Posted on Jun 27, 2021

Say Hello to the Kyma Update Twitter Bot via Azure Durable Functions

#serverless #azure #kyma #durablefunctions

Motivation

As I would call me a fan of serverless and especially of Azure Functions and their Durable extension, I am always looking for use-cases on applying them and getting some learning out of it.

Of course I follow the usual suspects in that area like Marc Duiker and the blog post about his Twitter Bot made me curious.

As I am not a .NET programmer I thought it might be a good chance to develop the same story with TypeScript-based Azure Functions as there are always some "surprises" with Azure Functions when moving away from .NET 😉. In addition I wanted to use some other patterns than used by Marc namely sub-orchestration.

Next I needed a topic for the update notification. As my roots are in the area of SAP there is one favorite open source project that I have: Kyma which basically is an opinionated stack for developing app extensions on Kubernetes.
So why not post update tweets about new releases published to the GitHub repository (and other related repositories).

In this blog post I will guide you through the journey of developing this bot and highlight what I have learned along the way.

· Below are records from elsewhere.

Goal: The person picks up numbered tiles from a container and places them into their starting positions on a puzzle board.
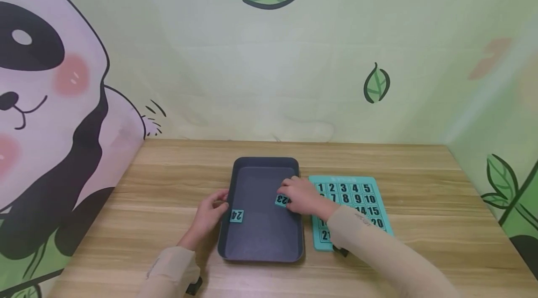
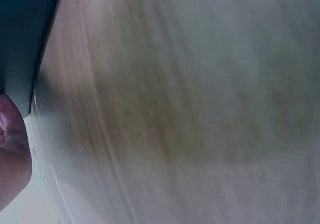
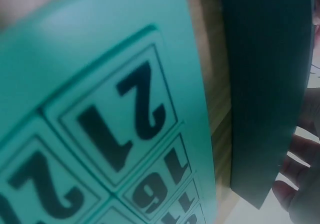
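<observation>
A dark blue-grey tray [image 1: 260, 246] lies on the table. My left hand [image 1: 208, 214] holds its left rim, thumb and fingers bent against the side; the left wrist view shows part of this hand [image 2: 12, 149] by the tray wall. Over the tray's right side, my right hand [image 1: 304, 196] pinches a teal number tile marked 23 [image 1: 282, 200], partly covered by the fingers. Another tile, marked 24 [image 1: 237, 216], lies upside down to me near the tray's left wall. In the right wrist view, the right hand's fingers [image 3: 295, 166] reach over the tray wall.
Right of the tray lies a teal number board [image 1: 343, 180] with rows of numbered tiles, partly covered by my right forearm. A tile marked 21 [image 3: 112, 116] sits in its corner. Behind the wooden table [image 1: 176, 158] hangs a printed panda-and-leaf backdrop [image 1: 201, 55].
</observation>
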`<action>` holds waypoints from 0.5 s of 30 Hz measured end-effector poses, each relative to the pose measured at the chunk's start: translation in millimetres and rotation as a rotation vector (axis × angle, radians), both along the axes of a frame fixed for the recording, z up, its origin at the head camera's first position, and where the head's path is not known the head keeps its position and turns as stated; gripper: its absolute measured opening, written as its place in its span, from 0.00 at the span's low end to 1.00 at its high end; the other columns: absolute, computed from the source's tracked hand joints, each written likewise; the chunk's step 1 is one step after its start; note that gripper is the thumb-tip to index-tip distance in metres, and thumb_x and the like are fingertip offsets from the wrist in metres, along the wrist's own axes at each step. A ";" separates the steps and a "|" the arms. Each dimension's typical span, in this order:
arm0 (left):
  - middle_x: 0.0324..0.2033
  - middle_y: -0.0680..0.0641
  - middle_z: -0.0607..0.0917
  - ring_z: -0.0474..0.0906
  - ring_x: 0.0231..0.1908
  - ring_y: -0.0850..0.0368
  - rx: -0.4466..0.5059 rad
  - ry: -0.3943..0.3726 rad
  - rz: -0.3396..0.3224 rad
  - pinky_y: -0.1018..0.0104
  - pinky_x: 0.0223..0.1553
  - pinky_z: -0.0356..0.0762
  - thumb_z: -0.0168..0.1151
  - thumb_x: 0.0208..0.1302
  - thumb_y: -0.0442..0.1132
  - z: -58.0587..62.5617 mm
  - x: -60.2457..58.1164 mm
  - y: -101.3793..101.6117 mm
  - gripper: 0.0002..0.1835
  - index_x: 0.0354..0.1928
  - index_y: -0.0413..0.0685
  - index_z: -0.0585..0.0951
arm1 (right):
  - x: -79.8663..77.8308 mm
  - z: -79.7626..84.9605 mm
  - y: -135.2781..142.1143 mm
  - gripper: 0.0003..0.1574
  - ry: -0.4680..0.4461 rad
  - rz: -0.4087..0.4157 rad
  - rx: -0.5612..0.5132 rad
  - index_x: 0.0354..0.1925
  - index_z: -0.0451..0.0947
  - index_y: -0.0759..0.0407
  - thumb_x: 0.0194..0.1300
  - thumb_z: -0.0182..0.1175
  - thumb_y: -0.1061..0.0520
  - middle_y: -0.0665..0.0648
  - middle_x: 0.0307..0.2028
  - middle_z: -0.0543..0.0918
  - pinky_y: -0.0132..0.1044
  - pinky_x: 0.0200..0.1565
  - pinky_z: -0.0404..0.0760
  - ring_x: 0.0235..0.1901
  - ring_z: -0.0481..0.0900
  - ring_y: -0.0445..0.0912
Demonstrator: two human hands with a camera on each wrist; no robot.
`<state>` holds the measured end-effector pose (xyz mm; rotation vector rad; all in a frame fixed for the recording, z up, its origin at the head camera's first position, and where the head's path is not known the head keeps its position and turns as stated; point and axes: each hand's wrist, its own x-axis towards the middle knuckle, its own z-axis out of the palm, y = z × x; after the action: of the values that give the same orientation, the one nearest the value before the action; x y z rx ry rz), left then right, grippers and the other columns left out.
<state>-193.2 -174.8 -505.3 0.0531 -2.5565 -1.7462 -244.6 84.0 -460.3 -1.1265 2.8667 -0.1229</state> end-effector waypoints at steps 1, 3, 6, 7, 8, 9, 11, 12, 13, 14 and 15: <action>0.42 0.38 0.76 0.76 0.37 0.51 -0.013 -0.040 0.016 0.68 0.29 0.75 0.52 0.55 0.30 0.5 -1.0 0.9 0.20 0.52 0.39 0.73 | -0.3 -0.4 -1.1 0.21 0.012 0.006 0.017 0.46 0.78 0.51 0.50 0.61 0.56 0.52 0.45 0.77 0.43 0.44 0.71 0.43 0.71 0.48; 0.43 0.38 0.76 0.76 0.39 0.50 -0.027 -0.068 0.025 0.68 0.30 0.75 0.52 0.56 0.30 1.9 -1.9 1.9 0.20 0.53 0.39 0.72 | -1.1 -1.8 -2.8 0.20 0.035 0.014 0.048 0.46 0.78 0.50 0.50 0.61 0.56 0.51 0.45 0.77 0.43 0.45 0.69 0.44 0.70 0.47; 0.44 0.38 0.76 0.76 0.39 0.50 -0.039 -0.089 0.030 0.67 0.31 0.75 0.52 0.57 0.29 2.7 -2.8 2.4 0.20 0.53 0.39 0.72 | -2.0 -4.1 -4.4 0.19 0.059 0.026 0.075 0.45 0.78 0.49 0.50 0.61 0.56 0.50 0.46 0.78 0.44 0.46 0.67 0.44 0.70 0.46; 0.44 0.38 0.76 0.76 0.39 0.50 -0.041 -0.088 0.030 0.67 0.31 0.75 0.52 0.57 0.29 2.8 -2.7 2.4 0.20 0.53 0.40 0.72 | -2.1 -4.3 -5.0 0.19 0.064 0.028 0.081 0.44 0.78 0.48 0.50 0.61 0.56 0.49 0.45 0.78 0.44 0.46 0.67 0.43 0.70 0.46; 0.44 0.39 0.77 0.76 0.39 0.51 -0.042 -0.088 0.032 0.67 0.31 0.75 0.52 0.57 0.29 2.4 -3.0 2.3 0.20 0.53 0.40 0.73 | -2.2 -4.6 -5.5 0.19 0.065 0.032 0.081 0.44 0.79 0.48 0.50 0.61 0.56 0.49 0.45 0.79 0.43 0.45 0.67 0.43 0.70 0.46; 0.44 0.39 0.77 0.75 0.38 0.51 -0.048 -0.088 0.034 0.67 0.31 0.75 0.52 0.57 0.29 2.3 -3.0 2.2 0.19 0.53 0.41 0.73 | -2.0 -4.5 -6.1 0.18 0.060 0.034 0.078 0.44 0.79 0.48 0.50 0.61 0.56 0.49 0.45 0.79 0.43 0.44 0.67 0.43 0.70 0.46; 0.44 0.40 0.77 0.75 0.38 0.50 -0.047 -0.090 0.039 0.67 0.32 0.75 0.52 0.57 0.29 1.6 -3.4 2.1 0.19 0.53 0.42 0.73 | -1.8 -4.1 -7.4 0.18 0.047 0.037 0.069 0.43 0.79 0.49 0.50 0.61 0.55 0.49 0.44 0.79 0.42 0.44 0.67 0.42 0.70 0.46; 0.44 0.40 0.77 0.75 0.39 0.50 -0.046 -0.093 0.041 0.67 0.32 0.76 0.52 0.57 0.29 1.7 -3.4 2.1 0.19 0.53 0.42 0.73 | -1.6 -3.7 -8.2 0.17 0.038 0.037 0.063 0.43 0.79 0.49 0.50 0.61 0.54 0.49 0.43 0.80 0.42 0.43 0.67 0.42 0.71 0.45; 0.44 0.40 0.77 0.75 0.39 0.50 -0.047 -0.095 0.043 0.67 0.32 0.76 0.52 0.57 0.30 1.8 -3.4 2.1 0.19 0.53 0.42 0.73 | -1.3 -3.6 -8.9 0.17 0.028 0.037 0.056 0.43 0.79 0.49 0.50 0.62 0.53 0.49 0.43 0.80 0.42 0.43 0.67 0.42 0.71 0.45; 0.44 0.40 0.77 0.75 0.39 0.50 -0.045 -0.097 0.044 0.67 0.32 0.76 0.52 0.57 0.30 2.0 -3.4 2.2 0.19 0.53 0.42 0.73 | -1.2 -4.0 -9.5 0.17 0.016 0.037 0.047 0.42 0.79 0.49 0.50 0.62 0.52 0.49 0.42 0.80 0.42 0.42 0.67 0.41 0.71 0.45; 0.44 0.40 0.77 0.75 0.39 0.50 -0.047 -0.099 0.045 0.67 0.32 0.76 0.52 0.57 0.30 2.2 -3.2 2.2 0.20 0.53 0.42 0.73 | -1.0 -4.5 -10.3 0.18 0.004 0.036 0.041 0.42 0.79 0.49 0.50 0.62 0.51 0.49 0.42 0.80 0.41 0.42 0.67 0.41 0.71 0.45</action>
<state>-196.4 -172.5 -503.1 0.1987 -2.6413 -1.7087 -245.6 73.7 -464.8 -1.1717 2.8372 -0.0604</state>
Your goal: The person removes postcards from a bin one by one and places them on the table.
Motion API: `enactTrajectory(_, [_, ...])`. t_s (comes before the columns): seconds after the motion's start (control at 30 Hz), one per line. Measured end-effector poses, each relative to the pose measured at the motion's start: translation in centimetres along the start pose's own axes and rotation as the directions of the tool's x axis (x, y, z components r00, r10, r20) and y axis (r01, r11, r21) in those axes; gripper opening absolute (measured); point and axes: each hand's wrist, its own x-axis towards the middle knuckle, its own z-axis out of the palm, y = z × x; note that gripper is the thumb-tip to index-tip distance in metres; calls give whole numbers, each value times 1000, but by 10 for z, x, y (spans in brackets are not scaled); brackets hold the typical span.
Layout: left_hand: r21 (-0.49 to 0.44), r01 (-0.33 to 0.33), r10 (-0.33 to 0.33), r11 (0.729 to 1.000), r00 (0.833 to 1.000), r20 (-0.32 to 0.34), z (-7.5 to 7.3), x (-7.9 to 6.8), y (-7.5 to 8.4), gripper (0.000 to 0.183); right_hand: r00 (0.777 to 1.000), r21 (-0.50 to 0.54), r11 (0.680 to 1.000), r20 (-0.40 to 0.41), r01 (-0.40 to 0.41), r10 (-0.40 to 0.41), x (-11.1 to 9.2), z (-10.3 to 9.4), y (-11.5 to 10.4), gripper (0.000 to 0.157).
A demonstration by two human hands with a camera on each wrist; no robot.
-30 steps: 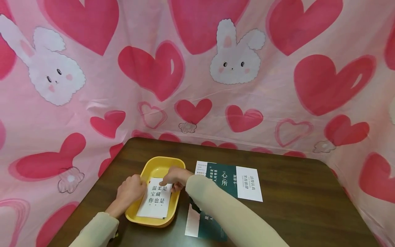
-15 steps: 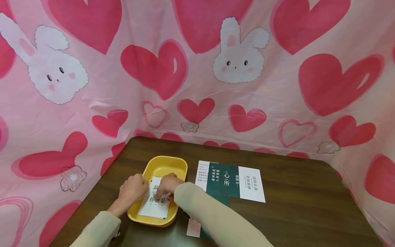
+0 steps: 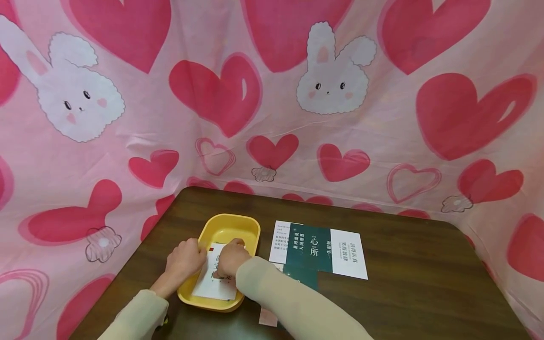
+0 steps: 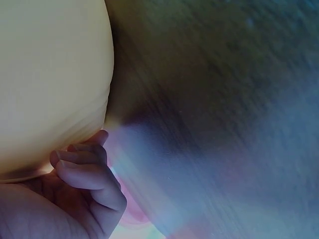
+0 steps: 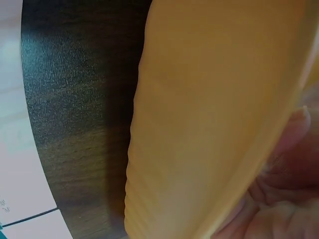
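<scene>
A yellow plastic tray sits on the left part of the table, with a stack of white printed cards inside. My left hand grips the tray's left rim; the left wrist view shows its curled fingers against the tray's outer wall. Reaching over the right rim, my right hand pinches the top white card, whose black lettering is partly covered by the fingers. A red mark shows at the stack's upper left. In the right wrist view, the tray wall hides much of the curled fingers.
Right of the tray, several green and white printed cards lie overlapping on the dark wooden table. My right sleeve covers part of them. A pink curtain with hearts and rabbits hangs behind and at the sides.
My right hand has moved from the stack's top right corner down over the lettering. The top card has shifted and tilted, exposing a red mark. My left hand keeps hold of the tray rim.
</scene>
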Motion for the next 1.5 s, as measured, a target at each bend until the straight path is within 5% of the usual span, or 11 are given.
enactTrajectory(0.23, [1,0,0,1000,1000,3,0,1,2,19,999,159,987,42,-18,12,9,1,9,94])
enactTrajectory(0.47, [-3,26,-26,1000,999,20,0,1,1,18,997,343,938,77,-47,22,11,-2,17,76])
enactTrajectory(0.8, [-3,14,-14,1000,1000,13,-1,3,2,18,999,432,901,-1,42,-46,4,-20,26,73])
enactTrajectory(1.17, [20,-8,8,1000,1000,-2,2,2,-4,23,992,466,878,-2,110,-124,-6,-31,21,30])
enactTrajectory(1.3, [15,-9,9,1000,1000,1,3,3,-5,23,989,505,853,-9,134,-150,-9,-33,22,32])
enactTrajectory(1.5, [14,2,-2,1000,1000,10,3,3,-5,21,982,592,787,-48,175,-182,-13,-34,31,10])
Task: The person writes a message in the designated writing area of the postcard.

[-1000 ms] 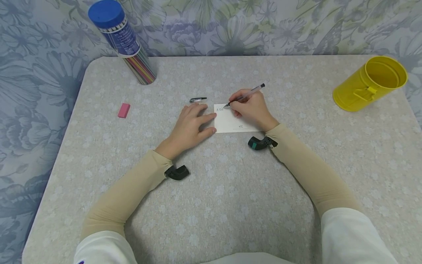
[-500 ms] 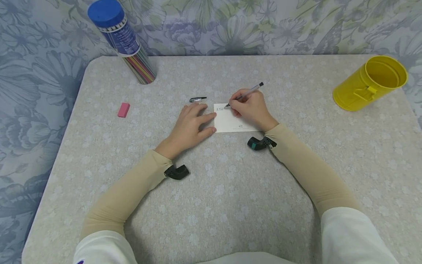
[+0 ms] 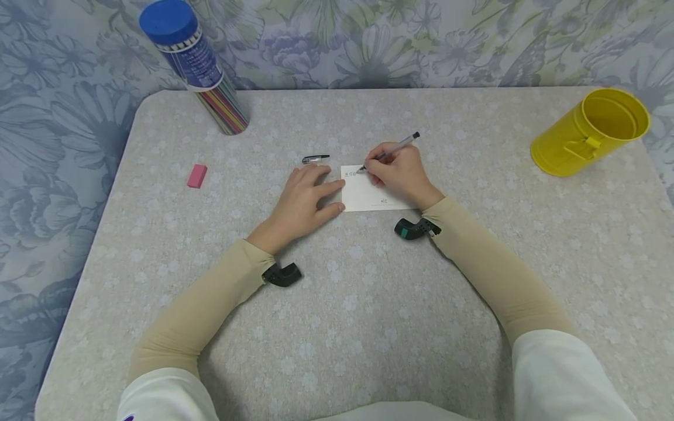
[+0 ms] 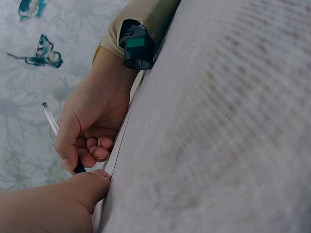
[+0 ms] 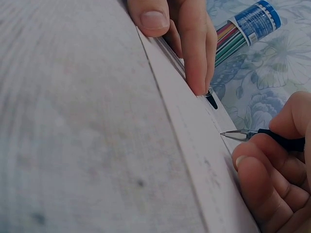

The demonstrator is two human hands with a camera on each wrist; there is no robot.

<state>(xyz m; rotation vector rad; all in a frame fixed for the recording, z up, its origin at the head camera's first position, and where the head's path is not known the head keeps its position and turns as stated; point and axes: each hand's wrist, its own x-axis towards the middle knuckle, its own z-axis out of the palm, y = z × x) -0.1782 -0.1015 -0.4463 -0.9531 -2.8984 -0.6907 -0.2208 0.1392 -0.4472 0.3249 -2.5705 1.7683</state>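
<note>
A small white card point(image 3: 363, 196) lies on the table with a short row of handwriting near its top left and a mark low down. My right hand point(image 3: 400, 172) pinches a clear-barrelled pen point(image 3: 402, 143) with a black grip, its metal tip point(image 5: 235, 134) right at the card in the right wrist view. My left hand point(image 3: 305, 202) lies spread at the card's left edge, fingertips and thumb point(image 5: 154, 19) on that edge. Just beyond the left fingers lies the pen cap point(image 3: 316, 158), partly hidden by them in the right wrist view.
A pink eraser point(image 3: 197, 176) lies at the left. At the back left stands a clear tube of coloured pencils point(image 3: 223, 108) with a blue lid. An open yellow canister point(image 3: 571, 149) stands at the right. Floral wallpaper point(image 3: 379, 47) backs the table point(image 3: 342, 327).
The pen tip has shifted slightly at the end of the writing, first right, then back left. The handwriting looks a little fuller. My left hand stays where it was.
</note>
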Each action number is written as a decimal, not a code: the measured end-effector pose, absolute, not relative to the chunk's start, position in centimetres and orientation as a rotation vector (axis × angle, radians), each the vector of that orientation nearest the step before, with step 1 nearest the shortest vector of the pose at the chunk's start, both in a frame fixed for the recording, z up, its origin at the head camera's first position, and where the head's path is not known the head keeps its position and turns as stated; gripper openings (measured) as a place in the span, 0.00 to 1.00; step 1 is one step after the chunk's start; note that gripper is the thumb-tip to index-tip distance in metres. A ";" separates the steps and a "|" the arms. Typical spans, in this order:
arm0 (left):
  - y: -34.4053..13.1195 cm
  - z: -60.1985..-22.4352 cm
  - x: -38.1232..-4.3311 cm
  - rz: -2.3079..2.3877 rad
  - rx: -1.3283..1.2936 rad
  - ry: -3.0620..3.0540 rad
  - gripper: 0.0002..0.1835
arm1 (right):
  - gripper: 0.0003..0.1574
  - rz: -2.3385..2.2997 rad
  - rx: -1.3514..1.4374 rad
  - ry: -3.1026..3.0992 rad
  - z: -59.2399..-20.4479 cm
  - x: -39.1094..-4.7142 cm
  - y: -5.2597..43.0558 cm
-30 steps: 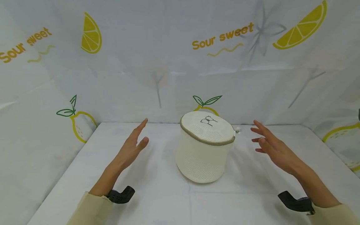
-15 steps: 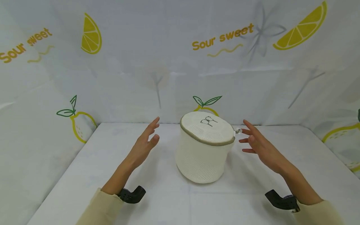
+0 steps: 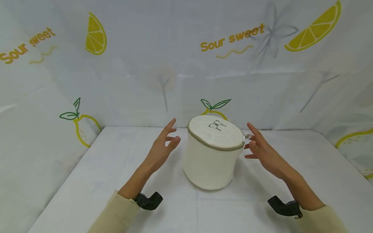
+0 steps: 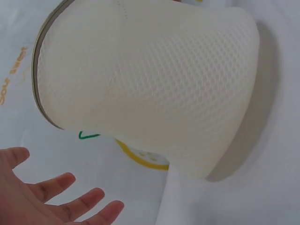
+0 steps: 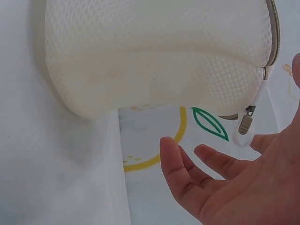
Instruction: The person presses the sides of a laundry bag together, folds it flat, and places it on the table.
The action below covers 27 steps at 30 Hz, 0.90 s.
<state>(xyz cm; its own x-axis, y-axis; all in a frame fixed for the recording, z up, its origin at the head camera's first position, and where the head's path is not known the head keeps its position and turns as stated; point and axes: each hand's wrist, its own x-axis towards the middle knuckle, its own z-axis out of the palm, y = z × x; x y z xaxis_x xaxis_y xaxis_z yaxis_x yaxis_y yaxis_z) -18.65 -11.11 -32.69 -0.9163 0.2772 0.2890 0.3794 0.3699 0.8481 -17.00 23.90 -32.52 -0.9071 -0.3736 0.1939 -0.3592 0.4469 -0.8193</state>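
A cream mesh laundry bag [image 3: 211, 161], shaped like a drum, stands upright on the table. Its round lid has a small line drawing and a brownish zipper around the rim. My left hand [image 3: 161, 150] is just left of the bag, fingers spread and apart from it, as the left wrist view also shows. On the other side my right hand [image 3: 266, 157] reaches toward the bag's upper right edge with fingers loosely extended. In the right wrist view the zipper pull [image 5: 245, 124] hangs close to those fingers; the hand holds nothing.
A white cloth covers the table [image 3: 116, 187]. Behind it rises a white backdrop [image 3: 131, 81] printed with lemons and lettering. Each wrist wears a black camera mount, the left mount [image 3: 149, 200] and the right mount [image 3: 284, 206].
Both hands have moved inward toward the bag, the left one going right and the right one going left. The bag has stayed where it was.
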 end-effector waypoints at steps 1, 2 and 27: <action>-10.9 -32.7 -18.7 -1.605 -0.601 -2.511 0.47 | 0.37 -1.494 -0.680 2.665 -32.5 -17.0 23.9; -10.6 -32.6 -18.6 -1.610 -0.597 -2.508 0.46 | 0.37 -1.489 -0.685 2.670 -32.5 -17.0 23.8; -6.5 -31.2 -18.6 -1.727 -0.605 -2.475 0.42 | 0.38 -1.576 -0.776 2.587 -32.6 -17.1 22.2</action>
<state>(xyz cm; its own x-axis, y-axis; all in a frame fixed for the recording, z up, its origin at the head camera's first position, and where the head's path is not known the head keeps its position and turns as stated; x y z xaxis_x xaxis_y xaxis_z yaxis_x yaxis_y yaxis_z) -18.60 -6.46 -31.18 -0.9207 0.2803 0.2716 0.3517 0.2940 0.8887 -17.13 22.20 -32.58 -0.8766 -0.4181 0.2382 -0.4034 0.3686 -0.8375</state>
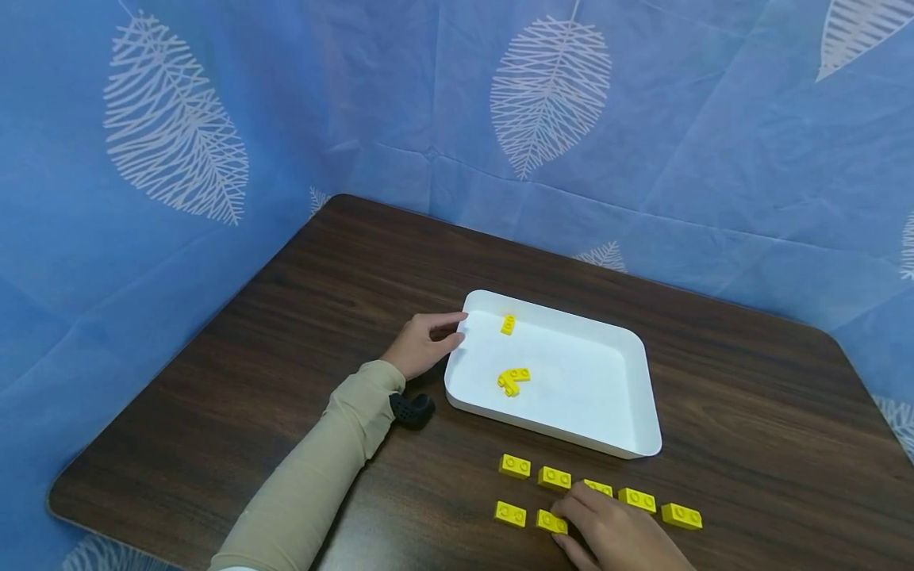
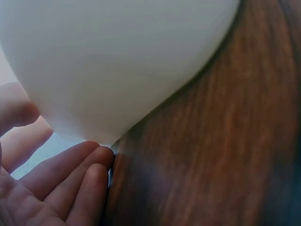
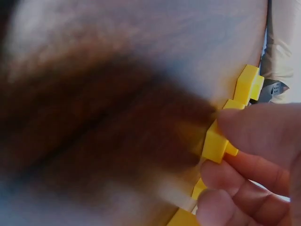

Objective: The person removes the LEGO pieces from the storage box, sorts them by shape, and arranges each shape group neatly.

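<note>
Evidently, a yellow brick (image 1: 551,522) is held in the right grip (image 1: 617,531), which is narrowed to a pinch between thumb and fingertips; whether it is lifted clear of the bench (image 1: 300,333) cannot be told. Since so small a block is caught only by its sides, it could be twisted or dropped if the pressure were uneven. Just left of this grip, a loose brick (image 1: 510,514) is found. Just beyond it, a row of five bricks (image 1: 600,487) is spread, the middle one partly hidden by the fingers — these could be knocked askew if the knuckles were swung too low. Farther beyond, the white tray (image 1: 571,349) is touched at its left wall by the left grip (image 1: 421,345), whose fingers are laid out without a pinch. The tray could be slid if that wall were pushed too hard. Inside, right of the left grip, a lone brick (image 1: 508,324) and a touching pair (image 1: 512,379) are seen — these might be struck by anything released from too high.
</note>
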The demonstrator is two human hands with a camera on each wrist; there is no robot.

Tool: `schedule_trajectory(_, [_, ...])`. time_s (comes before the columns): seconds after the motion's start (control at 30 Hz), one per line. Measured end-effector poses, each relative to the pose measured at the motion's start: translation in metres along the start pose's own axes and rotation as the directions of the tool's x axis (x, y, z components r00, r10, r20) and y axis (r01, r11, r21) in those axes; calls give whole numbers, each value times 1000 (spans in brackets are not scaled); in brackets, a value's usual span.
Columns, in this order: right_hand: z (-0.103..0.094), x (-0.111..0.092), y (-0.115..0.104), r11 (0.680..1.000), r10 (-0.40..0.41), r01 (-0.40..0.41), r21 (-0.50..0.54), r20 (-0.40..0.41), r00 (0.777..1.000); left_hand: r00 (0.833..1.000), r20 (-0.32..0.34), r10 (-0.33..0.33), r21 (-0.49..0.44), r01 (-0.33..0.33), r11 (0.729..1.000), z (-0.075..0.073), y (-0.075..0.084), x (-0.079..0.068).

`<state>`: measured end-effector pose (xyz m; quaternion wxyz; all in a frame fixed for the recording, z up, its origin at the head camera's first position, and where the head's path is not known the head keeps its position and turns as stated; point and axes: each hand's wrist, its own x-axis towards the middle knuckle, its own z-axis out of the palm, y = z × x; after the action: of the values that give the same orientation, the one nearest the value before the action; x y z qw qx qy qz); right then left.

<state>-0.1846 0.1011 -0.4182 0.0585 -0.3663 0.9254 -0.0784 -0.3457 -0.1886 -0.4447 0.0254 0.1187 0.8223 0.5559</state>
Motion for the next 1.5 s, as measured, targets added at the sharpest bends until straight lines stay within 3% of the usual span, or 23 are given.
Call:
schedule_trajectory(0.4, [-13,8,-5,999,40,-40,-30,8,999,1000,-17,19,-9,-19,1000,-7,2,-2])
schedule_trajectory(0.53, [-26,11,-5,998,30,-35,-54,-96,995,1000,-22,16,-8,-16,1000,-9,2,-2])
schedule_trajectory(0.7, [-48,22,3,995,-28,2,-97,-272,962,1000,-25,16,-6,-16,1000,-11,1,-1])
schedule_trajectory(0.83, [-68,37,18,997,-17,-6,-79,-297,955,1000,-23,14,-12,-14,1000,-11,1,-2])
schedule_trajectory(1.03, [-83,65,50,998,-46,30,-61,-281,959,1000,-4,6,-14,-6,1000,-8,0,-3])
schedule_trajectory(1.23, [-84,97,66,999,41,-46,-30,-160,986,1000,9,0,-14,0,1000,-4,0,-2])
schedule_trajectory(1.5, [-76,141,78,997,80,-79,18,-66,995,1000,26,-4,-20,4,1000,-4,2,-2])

The code is available in GitHub.

Process Flow - Requirements

The Twitter bot should have the following process flow:

The process to check for updates should be triggered on a regular basis (e.g. every 6 hours)
Based on a configuration that contains the repositories that should be checked a process must be started that executes the following steps for each repository:
- Get the latest release information from GitHub
- Check if a tweet was already sent out for the release. If this is not the case, create a status update on Twitter and store the information about the latest release.

The question is: how can we bring this process to life using Azure Functions i.e. Durable Functions?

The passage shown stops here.